◆ Task prompt
Check every line below for the string "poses". Copy the ones that have it.

* * *

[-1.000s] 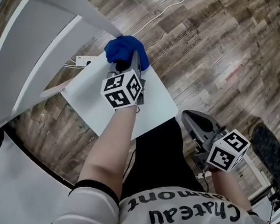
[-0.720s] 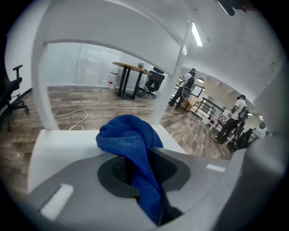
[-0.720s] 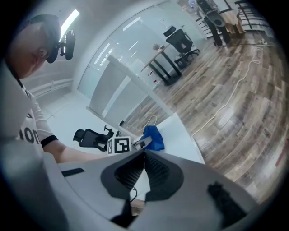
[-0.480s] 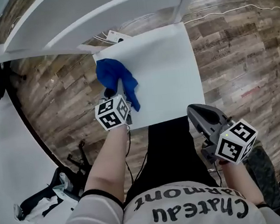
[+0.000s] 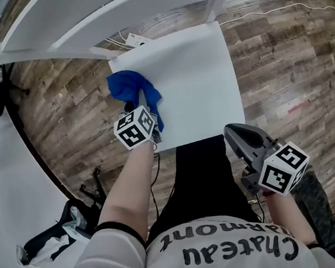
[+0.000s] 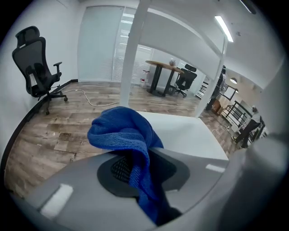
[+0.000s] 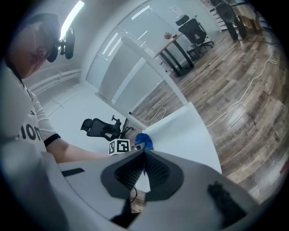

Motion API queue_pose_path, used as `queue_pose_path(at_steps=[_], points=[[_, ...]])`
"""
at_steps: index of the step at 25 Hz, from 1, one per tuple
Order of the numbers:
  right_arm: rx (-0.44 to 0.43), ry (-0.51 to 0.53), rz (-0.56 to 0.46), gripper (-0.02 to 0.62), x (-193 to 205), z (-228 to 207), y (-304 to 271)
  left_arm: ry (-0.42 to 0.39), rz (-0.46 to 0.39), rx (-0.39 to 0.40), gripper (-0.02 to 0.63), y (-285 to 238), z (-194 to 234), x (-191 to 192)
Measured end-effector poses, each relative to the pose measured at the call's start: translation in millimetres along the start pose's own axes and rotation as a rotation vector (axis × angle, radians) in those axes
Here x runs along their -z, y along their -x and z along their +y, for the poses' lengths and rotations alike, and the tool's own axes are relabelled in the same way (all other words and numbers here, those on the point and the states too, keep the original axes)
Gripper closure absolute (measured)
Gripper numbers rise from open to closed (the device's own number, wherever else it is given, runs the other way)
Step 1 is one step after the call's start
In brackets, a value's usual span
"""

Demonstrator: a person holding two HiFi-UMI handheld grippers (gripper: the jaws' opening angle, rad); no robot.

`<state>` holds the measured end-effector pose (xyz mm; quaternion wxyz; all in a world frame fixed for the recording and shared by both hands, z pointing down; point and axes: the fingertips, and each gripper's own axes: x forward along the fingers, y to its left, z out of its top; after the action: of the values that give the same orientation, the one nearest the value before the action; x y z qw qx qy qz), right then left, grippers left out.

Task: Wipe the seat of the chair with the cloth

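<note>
A blue cloth (image 5: 133, 91) lies bunched at the left edge of the white chair seat (image 5: 195, 80). My left gripper (image 5: 145, 112) is shut on the cloth (image 6: 124, 135), which hangs out from between its jaws in the left gripper view. The seat (image 6: 185, 133) stretches away to the right beyond the cloth. My right gripper (image 5: 238, 136) is held off the seat's near right corner, over the dark trousers, jaws shut with nothing in them. In the right gripper view the seat (image 7: 183, 133) and the cloth (image 7: 143, 140) show ahead.
The chair's white backrest bars (image 5: 103, 19) run across the top. Wood floor (image 5: 290, 60) surrounds the seat, with a white cable (image 5: 274, 17) on it. A black office chair (image 6: 38, 63) stands at left, a desk (image 6: 165, 74) farther off. A black stand base (image 5: 76, 222) sits lower left.
My left gripper has dragged the cloth from the seat's far corner to its left edge, now slightly further left. The head view swung round. The right gripper has stayed put.
</note>
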<state>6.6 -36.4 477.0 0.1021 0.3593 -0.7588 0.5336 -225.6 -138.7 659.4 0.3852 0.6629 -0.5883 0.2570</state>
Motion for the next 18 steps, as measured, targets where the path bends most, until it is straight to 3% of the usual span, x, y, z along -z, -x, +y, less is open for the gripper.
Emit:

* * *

◆ Solution below
Measured end-effector poses, each relative to the pose measured at the call's start: translation in millimetres along the start pose's own axes and rotation as a rotation vector (axis × angle, radians) in those axes
Here x runs along their -z, y along their -x and z along their +y, for the poses' lengths and rotations alike, and the tool's own axes are relabelled in the same way (all other words and numbers here, those on the point and the states too, keep the original axes)

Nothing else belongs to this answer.